Disused and active offshore platforms can emit methane, the amount being difficult to quantify. In addition, explorations of the sea floor in the North Sea showed a release of methane near the boreholes of both, oil and gas-producing platforms. The basis of this study is the established Emission Database for Global Atmospheric Research (EDGAR) (Janssens-Maenhout et al. 2019). While methane emission fluxes in the EDGAR inventory and platform locations are matching for most of the oil platforms, almost all of the gas platform sources are missing in the database. We develop a method for estimating the missing sources based on the EDGAR emission inventory.

EDGAR is an inventory from the EC-JRC and Netherlands’ Environmental Assessment Agency (Saunois et al. 2016). National reports of greenhouse gas emissions are the basis for emission inventories like EDGAR which is used as emission input for the simulations in this work. It covers sector- and country-specific time series of the period 1970–2012 with monthly resolution and a global spatial resolution of 0.1° × 0.1° providing CH4, CO2, CO, SO2, NOx, C2H6, C3H8 and many other species. Different source sectors in EDGAR are defined using the IPCC 1996 guidelines (Janssens-Maenhout et al. 2019). When calculating the sector-specific emissions, a differentiation of emission processes improves and refines the estimates of EDGAR. Therefore, technology-specific emission factors, end-of-pipe abatement measurements, a modelling based on latest scientific knowledge, available global statistics and IPCC-recommended data are used. The emissions are then distributed on maps via proxy datasets based on national spatial data containing information about population density, the road network, waterways, aviation and shipping trajectories (Janssens-Maenhout et al. 2012). A global 0.1° × 0.1° grid is used on which the emissions are assigned to, either as a single-point source (e.g. oil or gas platforms), distributed over a line source (e.g. shiptracks) or over an area source (e.g. agricultural fields) always depending on the source sectors and subsectors. For this work, methane point source emissions from EDGAR are of a high importance.
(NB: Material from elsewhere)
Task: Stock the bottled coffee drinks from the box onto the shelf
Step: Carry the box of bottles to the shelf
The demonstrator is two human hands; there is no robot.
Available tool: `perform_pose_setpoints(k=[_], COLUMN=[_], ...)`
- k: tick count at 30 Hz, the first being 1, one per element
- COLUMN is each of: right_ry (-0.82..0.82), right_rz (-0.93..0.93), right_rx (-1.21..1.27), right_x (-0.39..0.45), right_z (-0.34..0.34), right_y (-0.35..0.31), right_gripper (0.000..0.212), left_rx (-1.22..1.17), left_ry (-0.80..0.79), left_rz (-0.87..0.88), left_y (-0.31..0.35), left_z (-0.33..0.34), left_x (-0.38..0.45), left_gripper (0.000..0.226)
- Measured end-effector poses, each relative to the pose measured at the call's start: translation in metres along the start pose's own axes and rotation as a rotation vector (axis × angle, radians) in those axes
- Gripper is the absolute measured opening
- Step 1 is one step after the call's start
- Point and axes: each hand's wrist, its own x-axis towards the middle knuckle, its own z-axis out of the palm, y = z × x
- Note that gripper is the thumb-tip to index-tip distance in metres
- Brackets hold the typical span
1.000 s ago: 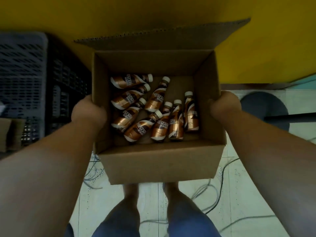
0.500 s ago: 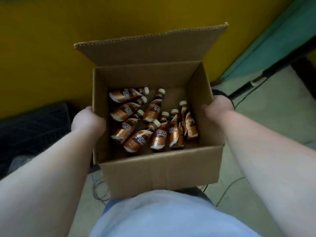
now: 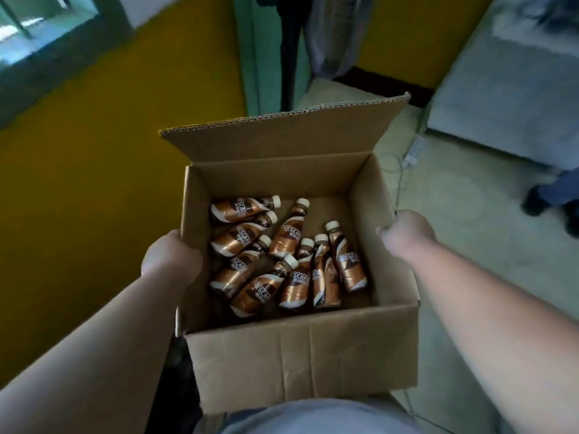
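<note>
While hands (image 3: 170, 261) grip, corrugated cardboard box (image 3: 300, 355)

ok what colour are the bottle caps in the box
Cream-white caps, clearest in the head view.

The box (image 3: 300, 355) is plain brown corrugated cardboard, matt and a little creased on the near wall; the fluted edge shows along the raised back flap (image 3: 282, 139). Inside lie the bottles (image 3: 282, 261), plastic by the look of them, wrapped in glossy copper-and-brown sleeves that catch the light with a metallic sheen, each topped with a smooth, pale cream cap (image 3: 303, 202). The wall (image 3: 94, 151) behind is painted a flat, matt mustard yellow. The floor (image 3: 454, 214) looks like smooth pale tile with a dull shine. At the bottom edge, the person's shirt (image 3: 313, 418) is soft, light grey-blue cloth.
</note>
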Motion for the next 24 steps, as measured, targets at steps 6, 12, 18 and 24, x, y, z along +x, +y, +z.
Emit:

These one-dimensional sources are allocated to a single grid cell of the 0.1° × 0.1° grid with the average of all points that fall into the same cell (Janssens-Maenhout et al. 2019). We are aiming to replace the gridded emissions from EDGAR with point source in our atmospheric model by extrapolating them from point to space to adjust missing emissions within EDGAR and improve the spatial accuracy of the current dataset.
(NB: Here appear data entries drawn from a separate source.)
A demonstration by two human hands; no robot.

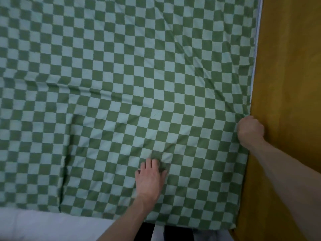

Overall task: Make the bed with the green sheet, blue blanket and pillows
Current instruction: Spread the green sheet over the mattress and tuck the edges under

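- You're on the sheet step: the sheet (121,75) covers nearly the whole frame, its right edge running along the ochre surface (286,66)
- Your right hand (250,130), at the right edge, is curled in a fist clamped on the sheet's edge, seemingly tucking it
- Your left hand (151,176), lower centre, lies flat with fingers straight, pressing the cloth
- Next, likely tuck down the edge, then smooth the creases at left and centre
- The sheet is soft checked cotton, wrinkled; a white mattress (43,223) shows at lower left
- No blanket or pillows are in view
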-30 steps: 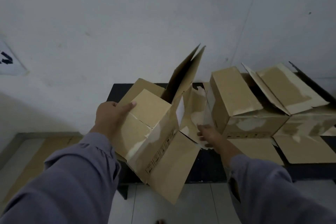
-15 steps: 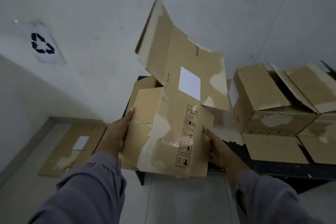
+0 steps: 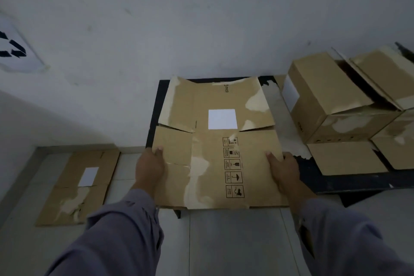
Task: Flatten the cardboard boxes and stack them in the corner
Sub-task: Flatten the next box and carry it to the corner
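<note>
A flattened brown cardboard box (image 3: 215, 141) with a white label and printed handling symbols lies spread out over the left end of the black table (image 3: 331, 182). My left hand (image 3: 149, 168) grips its left edge. My right hand (image 3: 283, 169) grips its right edge. Another flattened box (image 3: 80, 186) with a white label lies on the floor in the corner at the left. Unflattened boxes (image 3: 331, 101) with open flaps stand on the table at the right.
A white wall runs behind the table. A recycling sign (image 3: 15, 49) hangs on the wall at the far left. Pale tiled floor (image 3: 235, 242) extends below the table's front edge.
The box stood partly folded with its flaps raised; now it is pressed flat. Both hands have shifted to its side edges. The camera view has tilted down and left.
</note>
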Motion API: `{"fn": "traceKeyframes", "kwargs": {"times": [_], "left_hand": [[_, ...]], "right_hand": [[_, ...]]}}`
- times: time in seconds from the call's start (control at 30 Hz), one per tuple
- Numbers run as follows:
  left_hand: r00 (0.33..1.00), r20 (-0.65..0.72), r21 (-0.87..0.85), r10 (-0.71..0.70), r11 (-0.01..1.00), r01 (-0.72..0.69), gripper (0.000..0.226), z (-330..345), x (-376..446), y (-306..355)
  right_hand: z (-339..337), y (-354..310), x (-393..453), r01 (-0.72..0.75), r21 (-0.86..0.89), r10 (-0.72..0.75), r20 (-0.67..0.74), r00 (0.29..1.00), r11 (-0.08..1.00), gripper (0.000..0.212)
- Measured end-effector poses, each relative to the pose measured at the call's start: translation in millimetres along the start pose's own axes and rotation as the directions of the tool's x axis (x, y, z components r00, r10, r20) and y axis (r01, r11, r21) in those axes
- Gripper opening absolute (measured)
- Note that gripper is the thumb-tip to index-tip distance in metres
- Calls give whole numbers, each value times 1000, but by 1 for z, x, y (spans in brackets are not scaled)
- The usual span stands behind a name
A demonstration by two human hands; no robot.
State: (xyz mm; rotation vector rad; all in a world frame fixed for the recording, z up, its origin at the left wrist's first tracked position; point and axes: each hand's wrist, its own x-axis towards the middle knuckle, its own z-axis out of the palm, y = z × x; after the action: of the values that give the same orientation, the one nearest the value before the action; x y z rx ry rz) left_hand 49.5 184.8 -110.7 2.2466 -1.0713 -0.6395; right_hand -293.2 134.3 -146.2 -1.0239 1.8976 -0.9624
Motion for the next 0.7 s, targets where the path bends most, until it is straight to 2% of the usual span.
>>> {"fn": "traceKeyframes", "kwargs": {"times": [0.13,0.2,0.27,0.3,0.37,0.47,0.5,0.57,0.7], "left_hand": [[995,9,114,-97,989,95,38,30,5,-18],[996,-4,290,-84,953,82,46,42,-1,-20],[1000,-10,491,14,871,-7,68,54,-7,-23],[996,21,528,89,845,-87,75,62,-9,-27],[946,170,496,275,806,-324,78,84,-10,-32],[778,375,414,504,660,-627,72,114,-11,-33],[742,395,412,542,618,-670,70,121,-12,-34],[723,396,421,566,587,-691,66,129,-12,-38],[719,365,428,591,580,-693,67,136,-8,-41]], "right_hand": [[17,11,-4,-31,-177,25,-35,999,984,44],[29,11,-11,-70,-461,26,-100,995,884,49],[46,13,-26,-5,-675,-120,-138,983,738,64],[56,17,-32,92,-707,-214,-85,973,701,70],[82,26,-42,334,-693,-368,106,924,639,74],[111,36,-48,527,-653,-421,331,844,544,70],[115,38,-48,564,-654,-429,377,821,504,67],[117,45,-47,617,-666,-448,440,778,419,63],[117,51,-41,635,-660,-489,433,758,401,61]]}}
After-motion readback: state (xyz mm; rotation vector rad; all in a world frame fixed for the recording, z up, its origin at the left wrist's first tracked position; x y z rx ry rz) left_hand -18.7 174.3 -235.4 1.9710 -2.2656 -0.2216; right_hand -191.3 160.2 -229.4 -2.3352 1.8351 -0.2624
For this study, the global atmospheric model ICON (ICOsahedral Nonhydrostatic model) was used with EDGAR data as input for emissions. ICON is a joint development of the German Weather Service (DWD) and the Max Planck Institute for Meteorology (MPI-M). Due to its dynamical core, which is based on the nonhydrostatic formulation of the vertical momentum equation, simulations with a high horizontal resolution up to grid spacings of a few hundreds of metres are possible. ART (Aerosols and Reactive Trace Gases) is an online-coupled model extension for ICON that includes chemical gases and aerosols. One aim of the model is the simulation of interactions between the trace substances and the state of the atmosphere by coupling the spatiotemporal evolution of tracers with atmospheric processes (Schröter et al. 2018). The point source module in ART takes the prescribed emission fluxes as point sources of substances and adds them to new or existing chemical tracers by distributing the one-dimensional fluxes to the area of the corresponding triangular grid cell in ICON. First of all, the emission factor is calculated through the source strength of the emissions, the area of the grid cell and the model time step as shown in Eq. (1) (Prill et al. 2019, p. 77).
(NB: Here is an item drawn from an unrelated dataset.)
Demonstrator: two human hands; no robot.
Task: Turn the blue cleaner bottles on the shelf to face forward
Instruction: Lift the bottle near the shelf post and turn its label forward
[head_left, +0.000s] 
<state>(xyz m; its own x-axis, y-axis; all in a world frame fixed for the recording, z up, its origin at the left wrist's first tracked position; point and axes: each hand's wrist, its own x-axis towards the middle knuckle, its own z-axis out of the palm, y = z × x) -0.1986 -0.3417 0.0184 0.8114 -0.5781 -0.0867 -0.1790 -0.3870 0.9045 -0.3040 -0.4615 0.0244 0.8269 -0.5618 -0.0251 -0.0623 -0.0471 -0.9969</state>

$${\text{emiss}}\_{\text{fct}} = \frac{{{\text{source}}\_{\text{strength}}}}{{{\text{cell}}\_{\text{area}}}} \cdot {\text{dtime}}\quad \left[ {\frac{{{\text{kg}}}}{m^2 }} \right]$$
(1)

As a next step, the above-calculated emission factor is added to the actual tracer value of the grid. Equation (2) shows how emiss_fct is multiplied with a height factor. Also the density of air ρ in kg/m3 and the height of the corresponding ICON layer dz in metres come to play. In our case, all the point sources are on the lowest model level with a height of 20 m.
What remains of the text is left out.